:: What the task requires ::
Take the lines in the listing below from the line with "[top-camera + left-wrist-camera" up to and including the line with "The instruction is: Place" and set them down exactly, skipping pictures and adding nothing.

·····

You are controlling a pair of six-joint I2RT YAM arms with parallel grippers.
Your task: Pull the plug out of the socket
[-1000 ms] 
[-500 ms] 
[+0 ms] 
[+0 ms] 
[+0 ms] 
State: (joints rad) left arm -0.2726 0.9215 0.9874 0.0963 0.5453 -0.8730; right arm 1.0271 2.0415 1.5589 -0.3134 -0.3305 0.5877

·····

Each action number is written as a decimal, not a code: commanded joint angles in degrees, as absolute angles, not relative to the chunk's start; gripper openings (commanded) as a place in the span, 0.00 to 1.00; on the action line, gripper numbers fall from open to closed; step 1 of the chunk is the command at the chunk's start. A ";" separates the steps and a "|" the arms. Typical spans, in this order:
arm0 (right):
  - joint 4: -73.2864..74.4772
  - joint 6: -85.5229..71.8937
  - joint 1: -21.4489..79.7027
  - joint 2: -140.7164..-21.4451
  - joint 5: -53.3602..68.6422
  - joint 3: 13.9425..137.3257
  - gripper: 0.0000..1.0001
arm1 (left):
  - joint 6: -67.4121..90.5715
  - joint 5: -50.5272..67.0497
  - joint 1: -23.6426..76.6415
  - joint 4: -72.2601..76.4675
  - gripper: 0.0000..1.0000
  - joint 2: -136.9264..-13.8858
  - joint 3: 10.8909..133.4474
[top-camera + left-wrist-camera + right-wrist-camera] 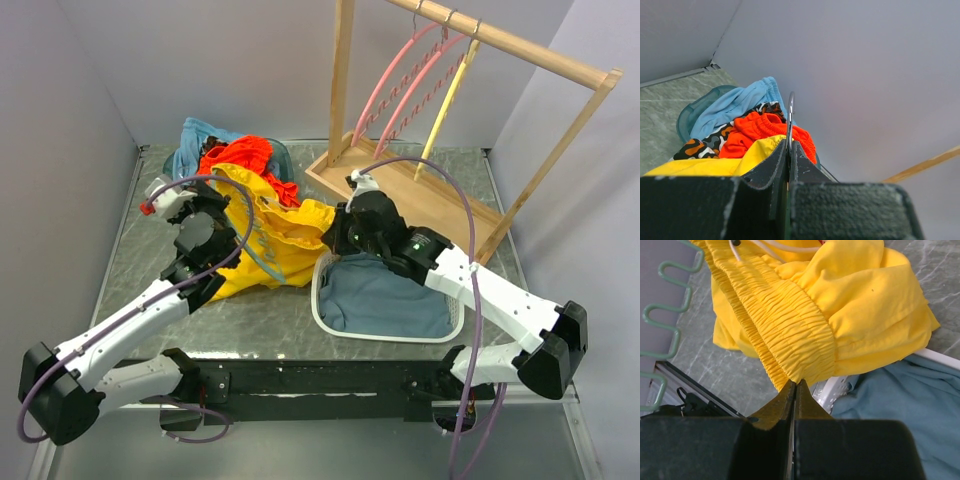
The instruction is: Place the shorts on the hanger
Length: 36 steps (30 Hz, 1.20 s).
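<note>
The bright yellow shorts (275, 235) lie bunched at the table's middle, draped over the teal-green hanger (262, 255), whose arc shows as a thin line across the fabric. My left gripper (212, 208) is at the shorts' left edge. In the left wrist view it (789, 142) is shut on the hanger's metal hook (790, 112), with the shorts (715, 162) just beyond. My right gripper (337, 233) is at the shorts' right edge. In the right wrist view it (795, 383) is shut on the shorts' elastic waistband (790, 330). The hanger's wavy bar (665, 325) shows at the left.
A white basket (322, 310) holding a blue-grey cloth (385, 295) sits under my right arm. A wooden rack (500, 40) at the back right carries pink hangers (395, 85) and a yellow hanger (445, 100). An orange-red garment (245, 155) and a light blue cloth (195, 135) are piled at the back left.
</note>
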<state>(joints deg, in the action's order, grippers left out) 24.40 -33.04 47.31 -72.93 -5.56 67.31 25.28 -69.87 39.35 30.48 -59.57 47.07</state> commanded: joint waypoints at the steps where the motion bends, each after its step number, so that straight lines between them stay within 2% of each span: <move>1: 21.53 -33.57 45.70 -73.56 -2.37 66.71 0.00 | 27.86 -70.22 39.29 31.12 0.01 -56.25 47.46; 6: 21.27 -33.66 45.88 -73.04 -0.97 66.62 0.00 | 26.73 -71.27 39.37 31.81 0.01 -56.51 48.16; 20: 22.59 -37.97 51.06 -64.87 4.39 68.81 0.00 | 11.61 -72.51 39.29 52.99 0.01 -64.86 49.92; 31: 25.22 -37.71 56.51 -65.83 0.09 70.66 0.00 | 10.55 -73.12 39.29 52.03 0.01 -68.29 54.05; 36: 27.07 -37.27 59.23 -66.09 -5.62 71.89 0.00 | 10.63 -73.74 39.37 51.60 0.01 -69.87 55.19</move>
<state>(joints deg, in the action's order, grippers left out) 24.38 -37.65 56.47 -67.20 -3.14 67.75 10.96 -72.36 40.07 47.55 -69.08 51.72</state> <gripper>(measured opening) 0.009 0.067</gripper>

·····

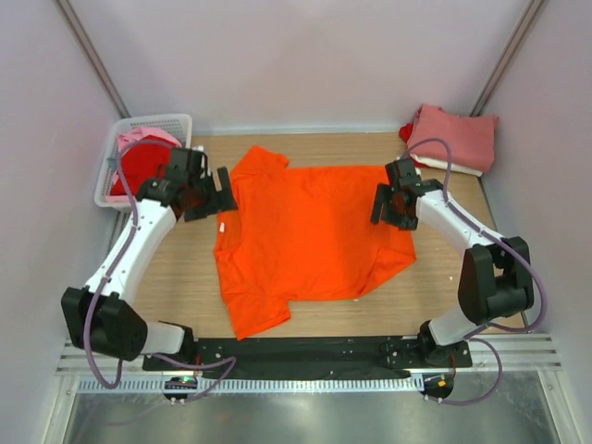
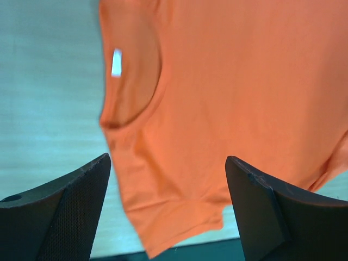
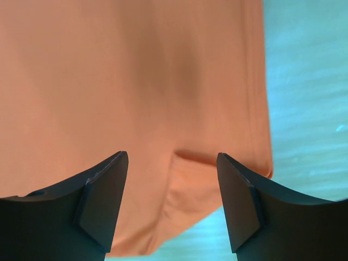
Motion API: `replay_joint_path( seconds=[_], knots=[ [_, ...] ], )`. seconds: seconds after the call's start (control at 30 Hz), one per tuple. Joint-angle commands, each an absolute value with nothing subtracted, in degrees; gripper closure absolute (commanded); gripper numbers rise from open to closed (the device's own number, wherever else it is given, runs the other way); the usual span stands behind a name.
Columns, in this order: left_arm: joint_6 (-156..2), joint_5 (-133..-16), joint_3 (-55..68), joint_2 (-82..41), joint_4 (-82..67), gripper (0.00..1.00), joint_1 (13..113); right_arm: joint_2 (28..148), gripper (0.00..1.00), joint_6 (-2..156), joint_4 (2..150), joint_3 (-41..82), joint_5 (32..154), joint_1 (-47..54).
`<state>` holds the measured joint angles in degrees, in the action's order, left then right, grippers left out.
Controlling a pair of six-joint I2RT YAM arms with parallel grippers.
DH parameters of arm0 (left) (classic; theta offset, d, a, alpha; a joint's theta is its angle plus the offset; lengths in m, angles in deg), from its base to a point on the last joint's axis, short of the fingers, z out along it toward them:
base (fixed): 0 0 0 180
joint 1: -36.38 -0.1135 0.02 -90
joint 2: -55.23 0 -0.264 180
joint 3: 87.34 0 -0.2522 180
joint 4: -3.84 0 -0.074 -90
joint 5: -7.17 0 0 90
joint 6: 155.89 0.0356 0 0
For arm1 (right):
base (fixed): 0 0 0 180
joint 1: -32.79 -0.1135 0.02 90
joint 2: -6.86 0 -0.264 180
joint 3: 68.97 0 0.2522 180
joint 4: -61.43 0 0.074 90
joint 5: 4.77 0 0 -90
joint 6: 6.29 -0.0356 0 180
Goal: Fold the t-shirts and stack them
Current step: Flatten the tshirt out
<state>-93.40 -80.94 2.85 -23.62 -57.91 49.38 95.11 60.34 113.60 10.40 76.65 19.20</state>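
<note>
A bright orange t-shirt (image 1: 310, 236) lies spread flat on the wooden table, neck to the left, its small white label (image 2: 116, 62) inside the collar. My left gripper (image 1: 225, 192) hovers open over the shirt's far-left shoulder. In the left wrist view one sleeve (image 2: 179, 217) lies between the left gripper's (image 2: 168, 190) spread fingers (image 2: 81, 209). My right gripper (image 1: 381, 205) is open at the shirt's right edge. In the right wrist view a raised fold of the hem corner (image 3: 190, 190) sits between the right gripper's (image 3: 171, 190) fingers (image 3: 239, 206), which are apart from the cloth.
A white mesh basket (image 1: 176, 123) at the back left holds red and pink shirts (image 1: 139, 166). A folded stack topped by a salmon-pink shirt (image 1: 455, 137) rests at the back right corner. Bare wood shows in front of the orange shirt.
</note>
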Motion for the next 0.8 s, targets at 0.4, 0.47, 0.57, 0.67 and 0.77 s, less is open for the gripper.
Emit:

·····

:: Completed exercise ::
[top-camera + left-wrist-camera + right-wrist-camera] 
The instruction is: Place the shorts on the hanger

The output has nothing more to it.